§ **Problem details**
Where does the word "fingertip" show up in the records? Copy every line that holds it.

§ **Extracted material**
• • • •
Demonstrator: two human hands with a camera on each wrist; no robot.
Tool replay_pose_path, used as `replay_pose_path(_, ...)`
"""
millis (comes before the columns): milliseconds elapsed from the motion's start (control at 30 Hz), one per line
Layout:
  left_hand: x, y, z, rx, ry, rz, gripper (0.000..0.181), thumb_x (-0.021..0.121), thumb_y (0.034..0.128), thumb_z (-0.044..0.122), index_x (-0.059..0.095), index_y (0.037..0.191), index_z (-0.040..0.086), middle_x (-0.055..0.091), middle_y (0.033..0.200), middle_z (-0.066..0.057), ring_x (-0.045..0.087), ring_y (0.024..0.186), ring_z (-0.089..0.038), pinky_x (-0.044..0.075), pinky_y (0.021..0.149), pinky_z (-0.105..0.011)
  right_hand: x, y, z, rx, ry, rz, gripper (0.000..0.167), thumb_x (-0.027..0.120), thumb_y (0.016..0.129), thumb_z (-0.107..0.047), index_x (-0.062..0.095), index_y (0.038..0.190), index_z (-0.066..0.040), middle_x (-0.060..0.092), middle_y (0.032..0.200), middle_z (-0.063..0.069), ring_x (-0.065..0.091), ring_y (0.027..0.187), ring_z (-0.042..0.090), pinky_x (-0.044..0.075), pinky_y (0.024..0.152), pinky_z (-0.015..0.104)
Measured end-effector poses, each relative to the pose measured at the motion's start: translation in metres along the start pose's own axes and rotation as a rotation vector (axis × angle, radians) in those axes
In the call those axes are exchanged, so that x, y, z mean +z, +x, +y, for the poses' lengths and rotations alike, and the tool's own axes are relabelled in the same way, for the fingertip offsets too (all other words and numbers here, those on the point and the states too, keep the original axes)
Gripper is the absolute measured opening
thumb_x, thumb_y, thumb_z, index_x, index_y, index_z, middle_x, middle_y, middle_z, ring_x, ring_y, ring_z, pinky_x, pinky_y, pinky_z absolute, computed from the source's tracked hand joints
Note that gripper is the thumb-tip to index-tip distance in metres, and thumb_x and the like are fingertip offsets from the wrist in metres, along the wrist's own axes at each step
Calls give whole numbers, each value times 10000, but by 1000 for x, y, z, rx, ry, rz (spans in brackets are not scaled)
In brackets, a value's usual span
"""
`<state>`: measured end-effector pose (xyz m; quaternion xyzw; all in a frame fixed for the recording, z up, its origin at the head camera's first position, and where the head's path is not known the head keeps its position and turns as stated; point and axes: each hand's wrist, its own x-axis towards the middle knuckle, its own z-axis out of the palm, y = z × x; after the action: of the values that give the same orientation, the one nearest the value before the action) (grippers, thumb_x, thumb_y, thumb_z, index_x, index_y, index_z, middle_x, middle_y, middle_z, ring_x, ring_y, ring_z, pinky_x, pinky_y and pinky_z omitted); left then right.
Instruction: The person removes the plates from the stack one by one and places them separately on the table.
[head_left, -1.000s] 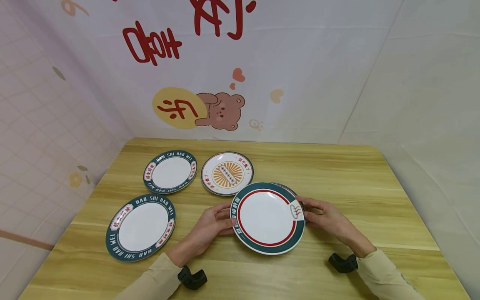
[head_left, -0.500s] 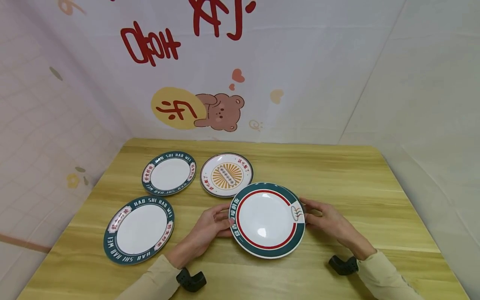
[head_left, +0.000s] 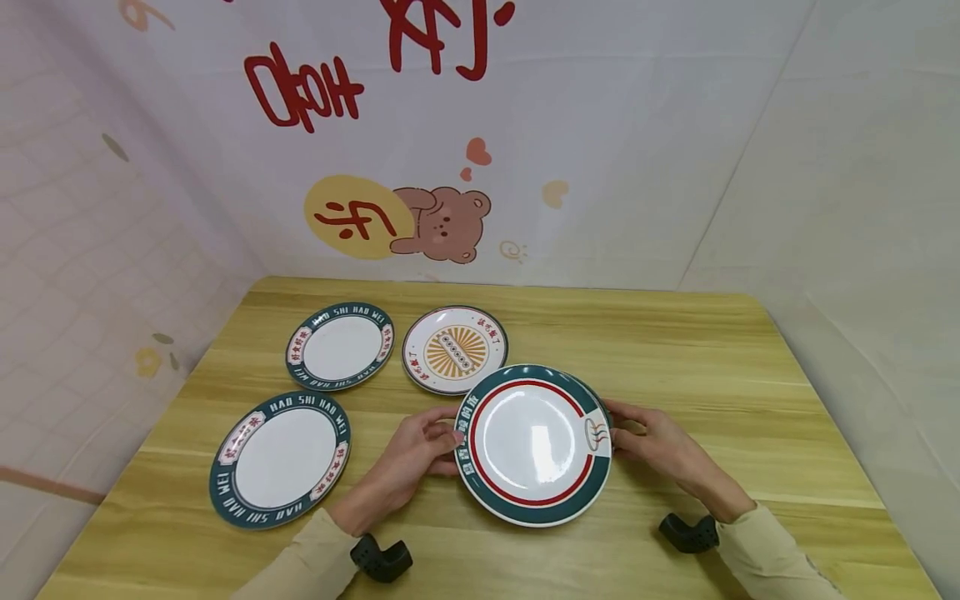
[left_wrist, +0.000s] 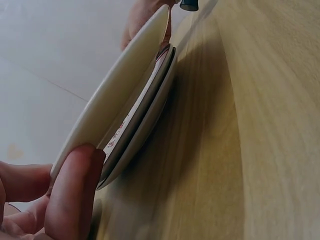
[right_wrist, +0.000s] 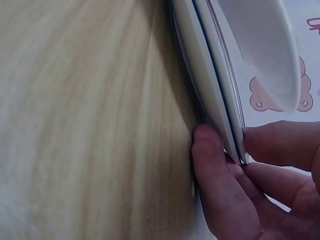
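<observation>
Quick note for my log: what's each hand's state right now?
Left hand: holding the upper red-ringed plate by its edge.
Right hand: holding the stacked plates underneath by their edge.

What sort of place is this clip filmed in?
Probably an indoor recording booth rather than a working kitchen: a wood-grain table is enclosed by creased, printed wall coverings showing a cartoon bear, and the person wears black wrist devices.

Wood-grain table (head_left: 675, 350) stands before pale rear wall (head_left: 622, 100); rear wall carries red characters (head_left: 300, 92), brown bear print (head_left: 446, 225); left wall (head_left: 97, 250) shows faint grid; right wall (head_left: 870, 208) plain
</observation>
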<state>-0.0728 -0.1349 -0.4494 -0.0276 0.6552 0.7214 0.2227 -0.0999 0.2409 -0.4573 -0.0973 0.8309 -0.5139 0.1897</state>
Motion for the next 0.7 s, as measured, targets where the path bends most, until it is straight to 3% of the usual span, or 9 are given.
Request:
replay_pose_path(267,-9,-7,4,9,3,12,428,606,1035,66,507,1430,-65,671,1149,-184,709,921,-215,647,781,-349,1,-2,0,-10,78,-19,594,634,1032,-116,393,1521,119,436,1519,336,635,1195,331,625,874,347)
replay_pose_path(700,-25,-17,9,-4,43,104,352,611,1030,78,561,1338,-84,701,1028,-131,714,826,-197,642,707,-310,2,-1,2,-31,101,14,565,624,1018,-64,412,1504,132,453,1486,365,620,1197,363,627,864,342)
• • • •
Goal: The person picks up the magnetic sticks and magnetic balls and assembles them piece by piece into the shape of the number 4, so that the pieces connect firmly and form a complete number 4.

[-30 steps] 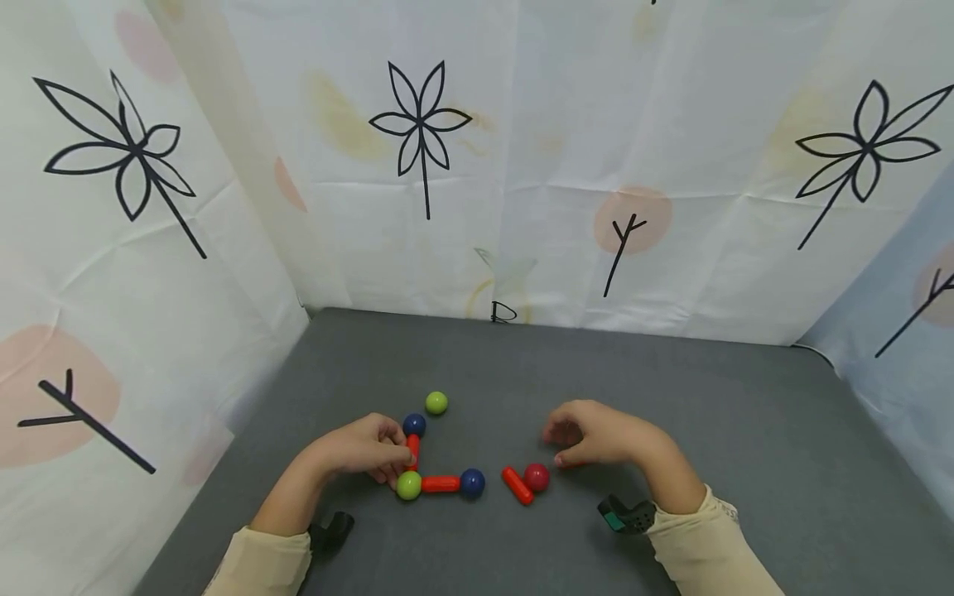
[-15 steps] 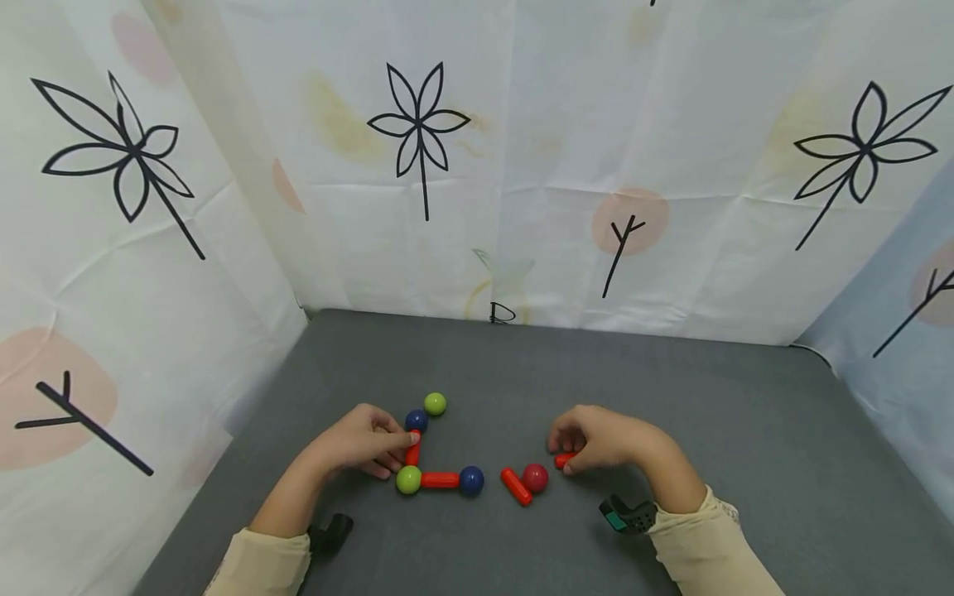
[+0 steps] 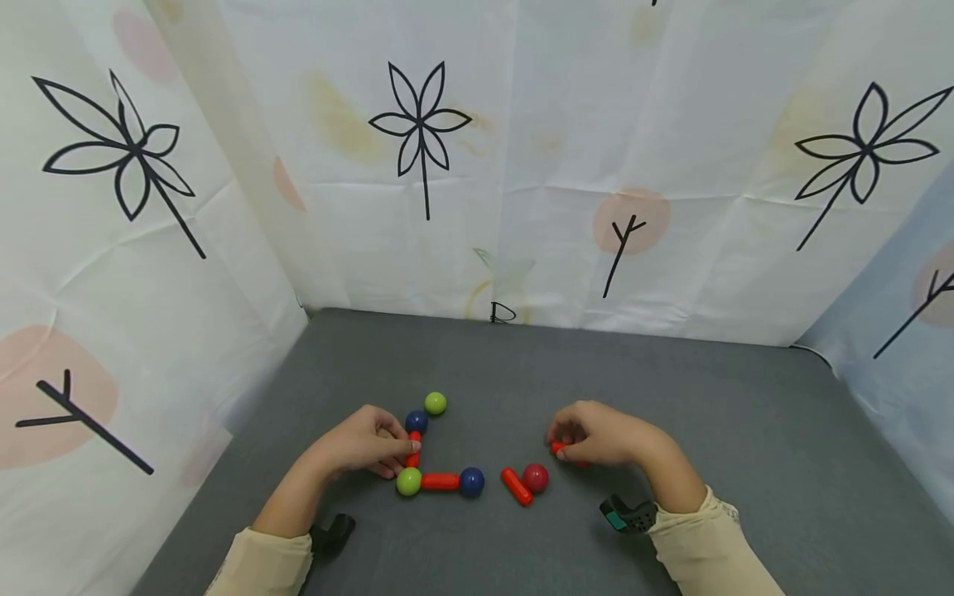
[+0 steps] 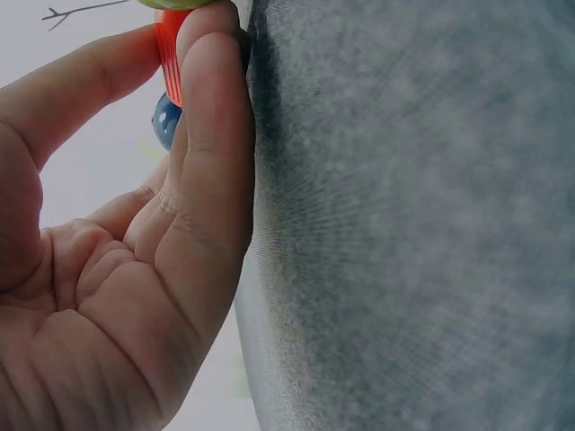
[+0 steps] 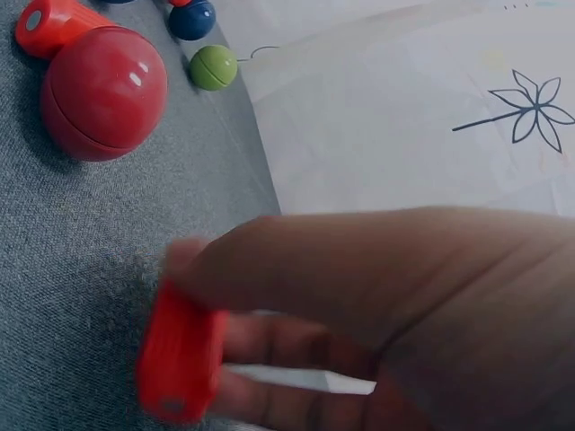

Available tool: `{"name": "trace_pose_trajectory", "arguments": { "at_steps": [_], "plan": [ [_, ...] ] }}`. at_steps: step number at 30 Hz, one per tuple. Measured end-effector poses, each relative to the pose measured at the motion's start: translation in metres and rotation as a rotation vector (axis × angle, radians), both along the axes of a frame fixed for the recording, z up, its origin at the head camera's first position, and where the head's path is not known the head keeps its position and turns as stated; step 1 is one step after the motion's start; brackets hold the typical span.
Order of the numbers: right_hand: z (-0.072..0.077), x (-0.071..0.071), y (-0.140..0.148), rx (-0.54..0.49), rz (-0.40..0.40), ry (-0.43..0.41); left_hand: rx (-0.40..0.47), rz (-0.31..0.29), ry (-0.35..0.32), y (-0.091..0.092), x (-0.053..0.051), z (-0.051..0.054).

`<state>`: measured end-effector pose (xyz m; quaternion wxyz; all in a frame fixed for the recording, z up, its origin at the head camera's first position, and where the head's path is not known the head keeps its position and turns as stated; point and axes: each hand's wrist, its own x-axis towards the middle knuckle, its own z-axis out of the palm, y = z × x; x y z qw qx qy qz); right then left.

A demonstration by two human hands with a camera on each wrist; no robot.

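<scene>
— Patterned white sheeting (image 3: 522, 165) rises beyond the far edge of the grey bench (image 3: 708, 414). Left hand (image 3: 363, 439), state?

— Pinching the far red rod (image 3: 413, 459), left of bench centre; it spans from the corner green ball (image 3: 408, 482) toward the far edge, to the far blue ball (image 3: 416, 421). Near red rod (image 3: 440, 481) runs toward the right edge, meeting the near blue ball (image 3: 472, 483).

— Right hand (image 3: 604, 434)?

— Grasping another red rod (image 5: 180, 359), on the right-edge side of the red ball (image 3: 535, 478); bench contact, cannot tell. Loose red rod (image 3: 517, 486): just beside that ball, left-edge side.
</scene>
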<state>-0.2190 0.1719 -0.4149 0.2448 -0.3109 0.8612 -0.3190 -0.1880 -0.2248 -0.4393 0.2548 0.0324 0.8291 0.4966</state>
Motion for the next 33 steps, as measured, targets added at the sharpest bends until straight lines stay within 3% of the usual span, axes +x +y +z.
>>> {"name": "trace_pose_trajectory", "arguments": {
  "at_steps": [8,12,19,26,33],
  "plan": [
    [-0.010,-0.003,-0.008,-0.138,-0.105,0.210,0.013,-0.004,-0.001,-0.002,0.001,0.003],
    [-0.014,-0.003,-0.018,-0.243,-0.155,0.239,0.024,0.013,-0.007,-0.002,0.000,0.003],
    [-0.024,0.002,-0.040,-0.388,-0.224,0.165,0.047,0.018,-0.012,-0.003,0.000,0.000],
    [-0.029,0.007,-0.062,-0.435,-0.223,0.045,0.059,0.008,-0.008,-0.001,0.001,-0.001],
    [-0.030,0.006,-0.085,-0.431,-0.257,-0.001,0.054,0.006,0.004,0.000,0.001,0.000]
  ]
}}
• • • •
§ **Answer to the problem**
In the call those axes are exchanged, so that x, y, z mean +z, +x, +y, for the poses' lengths and rotations alike, and the tool's own axes are relabelled in the same way, for the fingertip offsets too (all other words and numbers here, those on the point and the states too, keep the original axes)
Note that gripper is the thumb-tip to index-tip distance in metres, and thumb_x and the like are fingertip offsets from the wrist in metres, along the wrist's own axes at each step

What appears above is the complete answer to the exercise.